◆ What to work on:
Print every record exactly.

◆ Data excerpts:
= Beginning of Section =

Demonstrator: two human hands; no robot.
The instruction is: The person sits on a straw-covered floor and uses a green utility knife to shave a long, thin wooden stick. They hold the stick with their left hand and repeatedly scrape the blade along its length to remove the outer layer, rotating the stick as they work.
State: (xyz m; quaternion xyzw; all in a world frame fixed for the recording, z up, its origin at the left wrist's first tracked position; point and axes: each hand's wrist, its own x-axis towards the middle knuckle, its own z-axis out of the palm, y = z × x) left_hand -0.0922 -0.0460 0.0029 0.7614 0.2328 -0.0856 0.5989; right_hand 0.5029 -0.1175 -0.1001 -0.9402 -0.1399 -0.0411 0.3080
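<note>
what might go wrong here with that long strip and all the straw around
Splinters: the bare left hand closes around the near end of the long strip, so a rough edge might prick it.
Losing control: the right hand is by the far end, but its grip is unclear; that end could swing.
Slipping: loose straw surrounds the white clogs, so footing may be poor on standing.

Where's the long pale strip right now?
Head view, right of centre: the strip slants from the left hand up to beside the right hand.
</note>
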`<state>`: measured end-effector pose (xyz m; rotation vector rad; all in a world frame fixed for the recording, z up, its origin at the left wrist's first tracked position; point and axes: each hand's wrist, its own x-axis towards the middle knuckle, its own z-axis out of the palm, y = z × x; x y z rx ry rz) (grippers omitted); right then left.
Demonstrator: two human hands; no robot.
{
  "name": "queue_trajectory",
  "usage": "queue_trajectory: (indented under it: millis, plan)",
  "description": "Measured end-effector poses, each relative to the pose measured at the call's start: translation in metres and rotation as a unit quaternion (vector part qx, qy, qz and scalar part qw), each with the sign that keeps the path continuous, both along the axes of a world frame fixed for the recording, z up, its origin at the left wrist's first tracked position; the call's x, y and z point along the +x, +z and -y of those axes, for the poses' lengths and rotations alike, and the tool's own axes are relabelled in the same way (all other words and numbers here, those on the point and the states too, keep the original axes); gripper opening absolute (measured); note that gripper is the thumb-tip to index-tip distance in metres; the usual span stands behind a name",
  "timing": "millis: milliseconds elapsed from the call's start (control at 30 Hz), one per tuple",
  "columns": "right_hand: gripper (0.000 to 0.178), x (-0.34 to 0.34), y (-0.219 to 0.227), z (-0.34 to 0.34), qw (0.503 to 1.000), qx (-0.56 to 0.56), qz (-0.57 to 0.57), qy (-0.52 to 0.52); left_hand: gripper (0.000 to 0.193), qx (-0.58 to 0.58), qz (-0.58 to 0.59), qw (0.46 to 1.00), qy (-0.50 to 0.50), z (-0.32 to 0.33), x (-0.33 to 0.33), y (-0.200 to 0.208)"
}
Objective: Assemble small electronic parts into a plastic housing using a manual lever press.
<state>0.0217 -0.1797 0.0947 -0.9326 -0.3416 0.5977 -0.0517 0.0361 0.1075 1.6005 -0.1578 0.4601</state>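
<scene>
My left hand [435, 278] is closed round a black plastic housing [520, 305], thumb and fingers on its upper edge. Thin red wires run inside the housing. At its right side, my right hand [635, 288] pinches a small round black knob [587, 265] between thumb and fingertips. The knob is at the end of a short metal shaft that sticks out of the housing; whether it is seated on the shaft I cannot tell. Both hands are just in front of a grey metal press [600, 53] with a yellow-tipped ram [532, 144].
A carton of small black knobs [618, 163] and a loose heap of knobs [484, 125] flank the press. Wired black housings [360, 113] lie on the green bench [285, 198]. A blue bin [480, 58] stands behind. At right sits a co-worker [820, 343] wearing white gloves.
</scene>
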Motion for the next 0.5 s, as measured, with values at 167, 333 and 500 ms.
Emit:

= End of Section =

◆ Exercise answer:
Demonstrator: two human hands; no robot.
The instruction is: The person sits on a straw-covered floor and uses a green utility knife to shave a long, thin wooden stick. They hold the stick with their left hand and repeatedly scrape the blade along its length to remove the outer layer, rotating the stick as they work.
State: (xyz m; quaternion xyzw; all in a world frame fixed for the recording, z up, its origin at the left wrist's first tracked position; point and axes: each hand's wrist, its own x-axis towards the middle knuckle, its own z-axis out of the palm, y = z × x) left_hand -0.0922 -0.0460 0.0029 0.7614 0.2328 -0.0856 0.5989; right_hand 0.5029 -0.1175 -0.1001 -0.9402 -0.1399 -0.0411 0.3080
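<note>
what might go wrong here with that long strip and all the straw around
Splinters: the bare left hand closes around the near end of the long strip, so a rough edge might prick it.
Losing control: the right hand is by the far end, but its grip is unclear; that end could swing.
Slipping: loose straw surrounds the white clogs, so footing may be poor on standing.

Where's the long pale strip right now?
Head view, right of centre: the strip slants from the left hand up to beside the right hand.
</note>
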`<state>`: measured end-effector pose (xyz m; rotation vector rad; all in a world frame fixed for the recording, z up, its origin at the left wrist's first tracked position; point and axes: each hand's wrist, its own x-axis towards the middle knuckle, its own z-axis out of the palm, y = z × x; x y z rx ry rz) (grippers omitted); right then left.
Demonstrator: two human hands; no robot.
{
  "name": "queue_trajectory",
  "usage": "queue_trajectory: (indented under it: millis, plan)",
  "description": "Measured end-effector poses, each relative to the pose measured at the call's start: translation in metres and rotation as a unit quaternion (vector part qx, qy, qz and scalar part qw), each with the sign that keeps the path continuous, both along the axes of a world frame fixed for the recording, z up, its origin at the left wrist's first tracked position; the call's x, y and z point along the +x, +z and -y of those axes, for the poses' lengths and rotations alike, and the tool's own axes are relabelled in the same way (all other words and numbers here, those on the point and the states too, keep the original axes); gripper opening absolute (measured); note that gripper is the thumb-tip to index-tip distance in metres; the usual span stands behind a name",
  "timing": "millis: milliseconds elapsed from the call's start (control at 30 Hz), one per tuple",
  "columns": "right_hand: gripper (0.000 to 0.178), x (-0.34 to 0.34), y (-0.219 to 0.227), z (-0.34 to 0.34), qw (0.503 to 1.000), qx (-0.56 to 0.56), qz (-0.57 to 0.57), qy (-0.52 to 0.52); left_hand: gripper (0.000 to 0.193), qx (-0.58 to 0.58), qz (-0.58 to 0.59), qw (0.46 to 1.00), qy (-0.50 to 0.50), z (-0.32 to 0.33), x (-0.33 to 0.33), y (-0.200 to 0.208)"
}
Objective: Assemble small electronic parts into a plastic housing using a manual lever press.
<state>0.0217 -0.1797 0.0947 -0.9326 -0.3416 0.5977 -0.0517 0.0361 0.1075 1.6005 -0.1578 0.4601</state>
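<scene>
My left hand [435, 278] is closed round a black plastic housing [520, 305], thumb and fingers on its upper edge. Thin red wires run inside the housing. At its right side, my right hand [635, 288] pinches a small round black knob [587, 265] between thumb and fingertips. The knob is at the end of a short metal shaft that sticks out of the housing; whether it is seated on the shaft I cannot tell. Both hands are just in front of a grey metal press [600, 53] with a yellow-tipped ram [532, 144].
A carton of small black knobs [618, 163] and a loose heap of knobs [484, 125] flank the press. Wired black housings [360, 113] lie on the green bench [285, 198]. A blue bin [480, 58] stands behind. At right sits a co-worker [820, 343] wearing white gloves.
</scene>
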Motion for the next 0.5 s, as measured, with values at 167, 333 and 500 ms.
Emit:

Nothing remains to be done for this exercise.